__Collected material__.
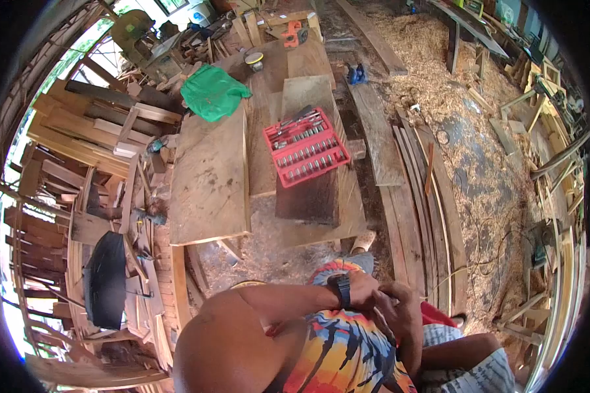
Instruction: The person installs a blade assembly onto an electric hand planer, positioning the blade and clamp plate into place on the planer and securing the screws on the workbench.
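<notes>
My left hand, with a dark watch on its wrist, is in front of my body. Its fingers are curled in and meet those of my right hand. Both look closed, and anything between them is too small or hidden to make out. Below them is my colourful patterned shirt. Something red shows just beside my right forearm. Farther forward, apart from both hands, an open red socket set case lies on the workbench, holding rows of metal sockets.
A wooden workbench bears a green cloth, a round yellow-rimmed item and an orange tool. A blue tool lies near a plank. Long boards run along the right; stacked timber is at left. Shavings cover the floor.
</notes>
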Available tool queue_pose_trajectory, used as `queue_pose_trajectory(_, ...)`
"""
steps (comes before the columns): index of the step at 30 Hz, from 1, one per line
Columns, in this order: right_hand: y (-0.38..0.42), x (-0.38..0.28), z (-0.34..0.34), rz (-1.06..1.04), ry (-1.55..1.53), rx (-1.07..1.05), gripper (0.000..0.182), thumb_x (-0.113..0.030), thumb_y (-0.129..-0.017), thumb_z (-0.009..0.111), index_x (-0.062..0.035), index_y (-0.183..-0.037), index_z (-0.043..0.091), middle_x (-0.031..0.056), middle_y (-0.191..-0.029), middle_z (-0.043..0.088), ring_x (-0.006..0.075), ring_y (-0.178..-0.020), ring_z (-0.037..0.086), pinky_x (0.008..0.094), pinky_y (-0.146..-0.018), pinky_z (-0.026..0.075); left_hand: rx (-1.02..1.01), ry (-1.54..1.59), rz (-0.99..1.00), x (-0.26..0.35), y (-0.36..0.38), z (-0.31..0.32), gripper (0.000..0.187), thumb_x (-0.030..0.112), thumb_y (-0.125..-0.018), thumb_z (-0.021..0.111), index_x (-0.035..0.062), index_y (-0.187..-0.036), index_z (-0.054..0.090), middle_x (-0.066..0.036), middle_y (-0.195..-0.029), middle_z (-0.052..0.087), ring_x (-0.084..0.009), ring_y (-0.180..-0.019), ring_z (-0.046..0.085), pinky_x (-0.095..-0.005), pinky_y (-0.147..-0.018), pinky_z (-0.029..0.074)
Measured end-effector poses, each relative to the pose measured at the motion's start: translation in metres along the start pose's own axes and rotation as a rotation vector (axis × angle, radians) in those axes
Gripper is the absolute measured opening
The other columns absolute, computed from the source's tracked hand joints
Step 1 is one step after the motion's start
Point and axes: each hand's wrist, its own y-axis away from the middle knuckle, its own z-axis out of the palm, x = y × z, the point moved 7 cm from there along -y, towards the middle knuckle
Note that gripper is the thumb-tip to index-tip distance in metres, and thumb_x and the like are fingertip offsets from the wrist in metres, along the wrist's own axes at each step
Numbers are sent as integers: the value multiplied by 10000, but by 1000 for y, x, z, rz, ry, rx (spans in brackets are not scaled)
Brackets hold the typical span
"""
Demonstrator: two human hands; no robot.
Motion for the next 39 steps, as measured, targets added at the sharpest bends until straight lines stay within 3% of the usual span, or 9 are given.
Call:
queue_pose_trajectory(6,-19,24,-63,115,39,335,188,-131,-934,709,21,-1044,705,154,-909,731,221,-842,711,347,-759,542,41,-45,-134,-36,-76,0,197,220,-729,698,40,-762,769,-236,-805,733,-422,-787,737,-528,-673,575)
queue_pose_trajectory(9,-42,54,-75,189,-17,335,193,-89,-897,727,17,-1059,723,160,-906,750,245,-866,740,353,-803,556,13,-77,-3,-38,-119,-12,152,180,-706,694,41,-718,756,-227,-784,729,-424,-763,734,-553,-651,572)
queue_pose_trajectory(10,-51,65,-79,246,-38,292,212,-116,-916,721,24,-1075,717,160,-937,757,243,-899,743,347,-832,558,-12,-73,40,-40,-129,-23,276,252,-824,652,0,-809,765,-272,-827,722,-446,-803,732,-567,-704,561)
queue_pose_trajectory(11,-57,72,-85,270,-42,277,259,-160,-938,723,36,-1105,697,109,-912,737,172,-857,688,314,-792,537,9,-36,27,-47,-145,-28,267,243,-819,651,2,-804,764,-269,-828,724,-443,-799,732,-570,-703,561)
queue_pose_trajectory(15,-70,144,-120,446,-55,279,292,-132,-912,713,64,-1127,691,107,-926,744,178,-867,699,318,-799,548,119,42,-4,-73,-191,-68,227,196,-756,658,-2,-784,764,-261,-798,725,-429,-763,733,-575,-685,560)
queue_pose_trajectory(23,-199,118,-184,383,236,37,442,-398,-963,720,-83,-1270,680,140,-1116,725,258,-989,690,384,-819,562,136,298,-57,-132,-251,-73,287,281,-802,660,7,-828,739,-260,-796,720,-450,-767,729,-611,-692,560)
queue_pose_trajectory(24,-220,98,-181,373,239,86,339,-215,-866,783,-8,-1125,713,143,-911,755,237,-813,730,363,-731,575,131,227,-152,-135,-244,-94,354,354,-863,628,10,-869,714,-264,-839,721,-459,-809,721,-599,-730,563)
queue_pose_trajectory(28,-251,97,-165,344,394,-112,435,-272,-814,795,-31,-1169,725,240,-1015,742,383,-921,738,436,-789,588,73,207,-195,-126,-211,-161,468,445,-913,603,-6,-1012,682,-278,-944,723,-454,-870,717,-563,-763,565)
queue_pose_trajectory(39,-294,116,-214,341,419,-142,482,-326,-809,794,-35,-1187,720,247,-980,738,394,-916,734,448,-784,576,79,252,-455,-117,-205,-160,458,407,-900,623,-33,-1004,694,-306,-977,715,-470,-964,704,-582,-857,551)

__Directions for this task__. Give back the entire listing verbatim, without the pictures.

__Result of this exercise__.
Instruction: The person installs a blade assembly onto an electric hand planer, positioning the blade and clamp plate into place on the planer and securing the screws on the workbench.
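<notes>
My left hand, with a dark watch on its wrist, is in front of my body. Its fingers are curled in and meet those of my right hand. Both look closed, and anything between them is too small or hidden to make out. Below them is my colourful patterned shirt. Something red shows just beside my right forearm. Farther forward, apart from both hands, an open red socket set case lies on the workbench, holding rows of metal sockets.
A wooden workbench bears a green cloth, a round yellow-rimmed item and an orange tool. A blue tool lies near a plank. Long boards run along the right; stacked timber is at left. Shavings cover the floor.
</notes>
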Available tool queue_pose_trajectory, used as `queue_pose_trajectory(_, ...)`
"""
steps (comes before the columns): index of the step at 30 Hz, from 1, one per line
Columns, in this order: right_hand: y (-0.38..0.42), x (-0.38..0.28), z (-0.34..0.34), rz (-1.06..1.04), ry (-1.55..1.53), rx (-1.07..1.05), gripper (0.000..0.182), thumb_x (-0.113..0.030), thumb_y (-0.129..-0.017), thumb_z (-0.009..0.111), index_x (-0.062..0.035), index_y (-0.183..-0.037), index_z (-0.043..0.091), middle_x (-0.031..0.056), middle_y (-0.191..-0.029), middle_z (-0.043..0.088), ring_x (-0.006..0.075), ring_y (-0.178..-0.020), ring_z (-0.037..0.086), pinky_x (0.008..0.094), pinky_y (-0.146..-0.018), pinky_z (-0.026..0.075); left_hand: rx (-1.02..1.01), ry (-1.54..1.59), rz (-0.99..1.00), x (-0.26..0.35), y (-0.36..0.38), z (-0.31..0.32), gripper (0.000..0.187), thumb_x (-0.030..0.112), thumb_y (-0.125..-0.018), thumb_z (-0.021..0.111), index_x (-0.035..0.062), index_y (-0.187..-0.036), index_z (-0.054..0.090), middle_x (-0.066..0.036), middle_y (-0.195..-0.029), middle_z (-0.052..0.087), ring_x (-0.084..0.009), ring_y (-0.180..-0.019), ring_z (-0.046..0.085), pinky_x (-0.095..-0.005), pinky_y (-0.147..-0.018), pinky_z (-0.029..0.074)
Measured end-effector poses, each relative to the pose measured at the motion's start: translation in metres along the start pose's own axes and rotation as a rotation vector (axis × angle, radians) in those axes
Gripper is the absolute measured opening
The other columns absolute, computed from the source's tracked hand joints
Step 1 is one step after the motion's start
Point and axes: each hand's wrist, its own y-axis away from the middle knuckle, its own z-axis out of the palm, x = y × z, the point moved 7 cm from there along -y, towards the middle knuckle
Note that gripper is the thumb-tip to index-tip distance in metres, and thumb_x and the like are fingertip offsets from the wrist in metres, along the wrist's own axes at each step
Numbers are sent as integers: the value multiplied by 10000, but by 1000 for y, x, z, rz, ry, rx (spans in brackets are not scaled)
Brackets hold the typical span
"""
Demonstrator: two human hands; no robot.
Motion for the next 39 steps, as measured, targets added at the sharpest bends until straight lines stay within 3% of the usual span, or 9 are given.
Call:
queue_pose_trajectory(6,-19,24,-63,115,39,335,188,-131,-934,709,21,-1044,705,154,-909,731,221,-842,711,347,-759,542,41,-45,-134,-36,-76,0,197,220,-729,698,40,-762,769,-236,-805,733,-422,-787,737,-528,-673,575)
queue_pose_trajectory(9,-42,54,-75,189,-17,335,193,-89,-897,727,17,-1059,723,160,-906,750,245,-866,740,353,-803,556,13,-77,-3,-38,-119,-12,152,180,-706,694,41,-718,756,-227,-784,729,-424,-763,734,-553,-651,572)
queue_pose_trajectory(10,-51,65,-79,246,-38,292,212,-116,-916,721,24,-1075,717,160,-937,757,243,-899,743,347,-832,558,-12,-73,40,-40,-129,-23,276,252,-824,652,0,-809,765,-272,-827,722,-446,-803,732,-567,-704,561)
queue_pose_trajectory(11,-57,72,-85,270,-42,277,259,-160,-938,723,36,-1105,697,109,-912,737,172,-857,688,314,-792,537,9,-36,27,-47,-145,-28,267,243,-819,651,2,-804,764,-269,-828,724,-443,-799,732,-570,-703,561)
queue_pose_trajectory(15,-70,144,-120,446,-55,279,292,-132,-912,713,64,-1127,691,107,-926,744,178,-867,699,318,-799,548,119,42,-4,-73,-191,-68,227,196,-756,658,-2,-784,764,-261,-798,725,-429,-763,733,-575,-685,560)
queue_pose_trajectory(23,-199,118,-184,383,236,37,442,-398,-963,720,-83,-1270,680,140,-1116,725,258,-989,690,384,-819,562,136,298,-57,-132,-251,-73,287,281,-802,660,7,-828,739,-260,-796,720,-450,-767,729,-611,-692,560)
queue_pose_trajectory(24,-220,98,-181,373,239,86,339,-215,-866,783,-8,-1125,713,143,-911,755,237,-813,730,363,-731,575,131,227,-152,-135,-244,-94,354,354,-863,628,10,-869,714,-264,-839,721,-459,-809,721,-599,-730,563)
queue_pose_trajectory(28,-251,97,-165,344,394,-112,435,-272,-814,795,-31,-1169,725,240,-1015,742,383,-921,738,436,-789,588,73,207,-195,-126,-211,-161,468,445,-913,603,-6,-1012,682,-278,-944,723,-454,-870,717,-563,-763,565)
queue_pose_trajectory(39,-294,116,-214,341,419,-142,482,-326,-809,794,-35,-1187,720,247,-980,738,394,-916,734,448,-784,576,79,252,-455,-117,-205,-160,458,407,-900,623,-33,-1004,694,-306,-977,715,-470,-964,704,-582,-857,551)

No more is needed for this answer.